--- HOW TO COMPLETE THIS TASK ---
Give the data again exactly as it appears.

--- COLLECTED DATA ---
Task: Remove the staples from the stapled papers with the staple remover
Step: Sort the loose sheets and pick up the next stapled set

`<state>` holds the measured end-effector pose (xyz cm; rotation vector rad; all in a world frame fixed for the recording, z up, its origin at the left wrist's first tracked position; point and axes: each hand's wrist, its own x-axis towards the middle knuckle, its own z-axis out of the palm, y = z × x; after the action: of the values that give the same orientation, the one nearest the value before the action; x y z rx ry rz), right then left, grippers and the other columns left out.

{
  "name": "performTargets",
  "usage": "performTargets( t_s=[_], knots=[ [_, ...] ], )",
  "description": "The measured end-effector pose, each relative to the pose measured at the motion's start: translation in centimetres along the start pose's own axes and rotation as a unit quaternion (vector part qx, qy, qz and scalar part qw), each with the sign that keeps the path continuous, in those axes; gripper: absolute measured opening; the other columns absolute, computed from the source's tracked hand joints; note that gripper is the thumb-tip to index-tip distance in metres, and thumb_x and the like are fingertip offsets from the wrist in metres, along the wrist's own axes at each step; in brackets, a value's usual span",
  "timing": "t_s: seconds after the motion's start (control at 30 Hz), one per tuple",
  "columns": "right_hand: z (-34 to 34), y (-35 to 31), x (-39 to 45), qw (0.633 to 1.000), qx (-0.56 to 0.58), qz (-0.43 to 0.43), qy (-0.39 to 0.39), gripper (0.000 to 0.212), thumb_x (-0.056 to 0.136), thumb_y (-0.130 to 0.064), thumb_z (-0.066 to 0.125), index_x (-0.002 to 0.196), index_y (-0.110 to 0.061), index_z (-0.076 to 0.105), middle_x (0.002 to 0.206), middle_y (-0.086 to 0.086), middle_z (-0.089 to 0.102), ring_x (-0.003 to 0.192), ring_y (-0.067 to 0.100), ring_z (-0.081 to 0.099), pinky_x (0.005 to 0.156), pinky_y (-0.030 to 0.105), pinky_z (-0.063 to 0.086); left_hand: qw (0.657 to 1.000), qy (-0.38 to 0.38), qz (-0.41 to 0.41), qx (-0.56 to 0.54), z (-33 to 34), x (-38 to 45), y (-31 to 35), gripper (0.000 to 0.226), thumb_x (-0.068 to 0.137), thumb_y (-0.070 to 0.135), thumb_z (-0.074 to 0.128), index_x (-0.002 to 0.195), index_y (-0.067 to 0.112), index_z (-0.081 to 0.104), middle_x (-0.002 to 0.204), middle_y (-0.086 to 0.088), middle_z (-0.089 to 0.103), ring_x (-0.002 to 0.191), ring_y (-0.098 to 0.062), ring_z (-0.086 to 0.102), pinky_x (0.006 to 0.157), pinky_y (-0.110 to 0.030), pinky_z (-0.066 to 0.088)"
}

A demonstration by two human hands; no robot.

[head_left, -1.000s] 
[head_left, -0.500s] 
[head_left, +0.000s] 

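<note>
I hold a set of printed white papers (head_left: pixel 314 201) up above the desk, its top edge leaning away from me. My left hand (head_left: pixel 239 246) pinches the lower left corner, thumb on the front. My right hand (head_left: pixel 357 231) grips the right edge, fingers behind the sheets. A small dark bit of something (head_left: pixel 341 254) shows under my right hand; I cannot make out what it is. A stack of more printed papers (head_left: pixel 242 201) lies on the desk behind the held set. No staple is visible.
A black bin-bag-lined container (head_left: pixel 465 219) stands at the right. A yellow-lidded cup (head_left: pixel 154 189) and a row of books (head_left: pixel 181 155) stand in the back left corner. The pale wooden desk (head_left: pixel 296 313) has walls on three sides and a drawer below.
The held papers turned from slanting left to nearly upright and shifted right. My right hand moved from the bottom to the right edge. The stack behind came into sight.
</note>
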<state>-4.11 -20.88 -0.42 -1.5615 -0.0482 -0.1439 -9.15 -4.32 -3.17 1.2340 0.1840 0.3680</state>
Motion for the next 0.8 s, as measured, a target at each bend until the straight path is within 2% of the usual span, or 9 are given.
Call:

--- EXERCISE RESPONSE ---
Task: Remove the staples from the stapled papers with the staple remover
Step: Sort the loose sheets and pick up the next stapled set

`<state>` holds the measured end-effector pose (xyz cm; rotation vector rad; all in a world frame fixed for the recording, z up, its origin at the left wrist's first tracked position; point and axes: each hand's wrist, its own x-axis towards the middle knuckle, its own z-axis out of the palm, y = z × x; after the action: of the values that give the same orientation, the one nearest the value before the action; x y z rx ry rz), right then left, grippers and the other columns left out.

{
  "name": "performTargets",
  "usage": "performTargets( t_s=[_], knots=[ [_, ...] ], )",
  "description": "The measured end-effector pose, each relative to the pose measured at the motion's start: translation in centimetres along the start pose's own axes and rotation as a unit quaternion (vector part qx, qy, qz and scalar part qw), each with the sign that keeps the path continuous, in those axes; gripper: absolute measured opening; the other columns absolute, computed from the source's tracked hand joints; note that gripper is the thumb-tip to index-tip distance in metres, and thumb_x and the like are fingertip offsets from the wrist in metres, along the wrist's own axes at each step; in brackets, a value's usual span",
  "timing": "t_s: seconds after the motion's start (control at 30 Hz), one per tuple",
  "columns": "right_hand: z (-34 to 34), y (-35 to 31), x (-39 to 45), qw (0.633 to 1.000), qx (-0.56 to 0.58), qz (-0.43 to 0.43), qy (-0.39 to 0.39), gripper (0.000 to 0.212), thumb_x (-0.056 to 0.136), thumb_y (-0.130 to 0.064), thumb_z (-0.066 to 0.125), index_x (-0.002 to 0.196), index_y (-0.110 to 0.061), index_z (-0.076 to 0.105), middle_x (0.002 to 0.206), middle_y (-0.086 to 0.086), middle_z (-0.089 to 0.102), ring_x (-0.003 to 0.192), ring_y (-0.067 to 0.100), ring_z (-0.081 to 0.099), pinky_x (0.005 to 0.156), pinky_y (-0.030 to 0.105), pinky_z (-0.063 to 0.086); left_hand: qw (0.657 to 1.000), qy (-0.38 to 0.38), qz (-0.41 to 0.41), qx (-0.56 to 0.54), z (-33 to 34), x (-38 to 45), y (-31 to 35), gripper (0.000 to 0.226), thumb_x (-0.068 to 0.137), thumb_y (-0.070 to 0.135), thumb_z (-0.074 to 0.128), index_x (-0.002 to 0.195), index_y (-0.067 to 0.112), index_z (-0.081 to 0.104), middle_x (-0.002 to 0.204), middle_y (-0.086 to 0.088), middle_z (-0.089 to 0.103), ring_x (-0.002 to 0.191), ring_y (-0.098 to 0.062), ring_z (-0.086 to 0.102), pinky_x (0.006 to 0.157), pinky_y (-0.110 to 0.030), pinky_z (-0.066 to 0.088)"
}

A demonstration by two human hands; no robot.

[head_left, -1.000s] 
[head_left, -0.500s] 
[head_left, +0.000s] 

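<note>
I hold a set of printed white papers (head_left: pixel 314 201) up above the desk, its top edge leaning away from me. My left hand (head_left: pixel 239 246) pinches the lower left corner, thumb on the front. My right hand (head_left: pixel 357 231) grips the right edge, fingers behind the sheets. A small dark bit of something (head_left: pixel 341 254) shows under my right hand; I cannot make out what it is. A stack of more printed papers (head_left: pixel 242 201) lies on the desk behind the held set. No staple is visible.
A black bin-bag-lined container (head_left: pixel 465 219) stands at the right. A yellow-lidded cup (head_left: pixel 154 189) and a row of books (head_left: pixel 181 155) stand in the back left corner. The pale wooden desk (head_left: pixel 296 313) has walls on three sides and a drawer below.
The held papers turned from slanting left to nearly upright and shifted right. My right hand moved from the bottom to the right edge. The stack behind came into sight.
</note>
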<state>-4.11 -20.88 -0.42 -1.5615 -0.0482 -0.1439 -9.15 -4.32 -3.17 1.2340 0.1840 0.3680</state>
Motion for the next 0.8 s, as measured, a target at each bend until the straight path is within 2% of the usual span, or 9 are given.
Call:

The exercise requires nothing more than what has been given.